WIN Seminar - Professor Gang Zheng "Porphysome Nanotechnology: Discovery, Clincal Translation and Beyond"

Thursday, November 17, 2016 3:00 pm - 4:00 pm EST (GMT -05:00)

The Waterloo Institute for Nanotechnology (WIN) presents a seminar by Professor Gang Zheng, from the Department of Medical Biophysics, University of Toronto Ontario, Canada

Porphysome Nanotechnology: Discovery, Clinical Translation and Beyond

Abstract

Porphyrins are aromatic, organic, light-absorbing molecules that occur abundantly in nature, especially in the form of molecular self-assemblies. In 2011, we first discovered ‘porphysomes’, the self-assembled porphyrin-lipid nanoparticles with intrinsic multimodal photonic properties (Nature Materials 2011). The high-density porphyrin packing in bilayers enables the absorption and conversion of light energy to heat with extremely high efficiency, making them ideal candidates for photothermal therapy and photoacoustic imaging.
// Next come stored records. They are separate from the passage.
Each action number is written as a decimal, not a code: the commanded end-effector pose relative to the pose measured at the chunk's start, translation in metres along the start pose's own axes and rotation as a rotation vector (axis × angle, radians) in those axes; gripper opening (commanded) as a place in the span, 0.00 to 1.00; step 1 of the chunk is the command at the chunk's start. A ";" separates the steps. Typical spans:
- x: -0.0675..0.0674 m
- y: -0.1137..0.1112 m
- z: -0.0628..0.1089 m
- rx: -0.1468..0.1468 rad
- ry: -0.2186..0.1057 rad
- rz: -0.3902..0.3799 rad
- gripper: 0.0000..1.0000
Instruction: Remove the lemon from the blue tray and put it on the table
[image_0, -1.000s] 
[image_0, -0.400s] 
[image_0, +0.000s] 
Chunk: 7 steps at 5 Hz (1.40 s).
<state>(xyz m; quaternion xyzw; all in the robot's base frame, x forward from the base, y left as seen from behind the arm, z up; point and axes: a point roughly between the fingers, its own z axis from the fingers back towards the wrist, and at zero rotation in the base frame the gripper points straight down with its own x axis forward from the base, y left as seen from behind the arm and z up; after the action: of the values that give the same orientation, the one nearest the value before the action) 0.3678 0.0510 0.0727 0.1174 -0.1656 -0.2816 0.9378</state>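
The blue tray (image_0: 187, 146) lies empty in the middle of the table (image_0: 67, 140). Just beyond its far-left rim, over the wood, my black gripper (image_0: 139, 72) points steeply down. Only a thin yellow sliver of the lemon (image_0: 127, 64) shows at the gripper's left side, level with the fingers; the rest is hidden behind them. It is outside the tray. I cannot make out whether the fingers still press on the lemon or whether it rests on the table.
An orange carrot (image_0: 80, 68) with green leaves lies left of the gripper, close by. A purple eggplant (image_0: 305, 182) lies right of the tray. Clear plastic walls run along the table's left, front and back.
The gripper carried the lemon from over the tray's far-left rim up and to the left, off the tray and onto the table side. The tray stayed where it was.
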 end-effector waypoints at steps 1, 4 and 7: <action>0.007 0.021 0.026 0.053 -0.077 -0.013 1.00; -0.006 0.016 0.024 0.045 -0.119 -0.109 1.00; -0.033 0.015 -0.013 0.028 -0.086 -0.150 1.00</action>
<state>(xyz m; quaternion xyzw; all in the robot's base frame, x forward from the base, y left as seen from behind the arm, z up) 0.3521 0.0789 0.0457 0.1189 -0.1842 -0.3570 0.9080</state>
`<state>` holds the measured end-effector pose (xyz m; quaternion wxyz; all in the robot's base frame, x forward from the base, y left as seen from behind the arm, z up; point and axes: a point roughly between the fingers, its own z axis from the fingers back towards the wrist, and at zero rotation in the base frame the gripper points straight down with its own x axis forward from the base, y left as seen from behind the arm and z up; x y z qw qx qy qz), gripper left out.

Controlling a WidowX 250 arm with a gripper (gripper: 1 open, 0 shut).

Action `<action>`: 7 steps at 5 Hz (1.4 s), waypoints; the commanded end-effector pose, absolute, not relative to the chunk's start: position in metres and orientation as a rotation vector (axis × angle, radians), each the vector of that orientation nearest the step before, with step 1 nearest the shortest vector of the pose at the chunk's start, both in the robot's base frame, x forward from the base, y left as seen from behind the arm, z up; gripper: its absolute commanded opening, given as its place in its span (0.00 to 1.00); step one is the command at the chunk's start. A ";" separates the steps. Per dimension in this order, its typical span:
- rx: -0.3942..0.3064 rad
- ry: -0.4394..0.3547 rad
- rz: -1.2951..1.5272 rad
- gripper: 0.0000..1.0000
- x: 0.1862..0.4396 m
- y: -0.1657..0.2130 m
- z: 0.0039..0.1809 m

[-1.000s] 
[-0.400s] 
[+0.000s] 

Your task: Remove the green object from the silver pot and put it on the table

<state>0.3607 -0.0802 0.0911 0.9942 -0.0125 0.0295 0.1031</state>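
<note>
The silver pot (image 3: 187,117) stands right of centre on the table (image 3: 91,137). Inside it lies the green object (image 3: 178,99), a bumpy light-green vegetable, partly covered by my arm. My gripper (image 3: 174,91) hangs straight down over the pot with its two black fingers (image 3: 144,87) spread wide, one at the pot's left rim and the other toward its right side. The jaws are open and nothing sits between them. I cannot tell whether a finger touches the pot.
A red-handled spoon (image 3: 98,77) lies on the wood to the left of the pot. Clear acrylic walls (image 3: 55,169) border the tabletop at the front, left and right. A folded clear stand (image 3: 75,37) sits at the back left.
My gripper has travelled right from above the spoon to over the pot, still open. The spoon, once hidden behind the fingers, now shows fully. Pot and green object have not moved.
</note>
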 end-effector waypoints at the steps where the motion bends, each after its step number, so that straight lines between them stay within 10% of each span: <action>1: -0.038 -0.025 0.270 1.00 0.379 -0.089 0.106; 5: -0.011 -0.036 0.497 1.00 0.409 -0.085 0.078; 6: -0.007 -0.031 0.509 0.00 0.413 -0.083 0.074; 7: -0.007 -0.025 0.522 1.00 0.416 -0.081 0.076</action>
Upon nanostructure dissociation, fluorescence and photodynamic activity of porphyrin monomers are restored. In addition, metal ions can be directly incorporated into the porphyrin building blocks of the preformed porphysomes thus unlocking their potential for PET and MRI. By changing the way porphyrin-lipid assembles, we developed HDL-like porphyrin nanoparticles (<20nm), porphyrin microbubbles (~2um), giant porphyrin vesicle (~100um), hybrid porphyrin-gold nanoparticles and metal chelating nanotexaphyrins. By mimicking light harvest systems in photosynthetic bacteria, we introduced high-ordered porphyrin aggregates into supramolecular assemblies, resulting unprecedented photonic properties (e.g., reversible photoacoustic nanosensors). Such optical properties are also responsible  for our discovery of the ultrasound-induced microbubbles-to-nanoparticle conversion phenomenon (Nature Nano 2015), which may open the door to bypass the enhanced permeability and retention effect when delivering drugs to tumors. We have now validated porphysome’s multimodal theranostic utilities in different cancer types (head & neck, lung, pancreatic, prostate, brain and ovarian cancers, as well as lymph node and bone metastases), different tumor models (subcutaneous, orthotopic, chemically-induced and human primary xenografts) as well as different animal species (mice, rats, hamsters and rabbits). The effort of moving porphysomes towards first-in-human use is on the way. In summary, the simple yet intrinsic multimodal nature of porphysomes represents a new nanomedicine paradigm and also confers its high clinical translation potential.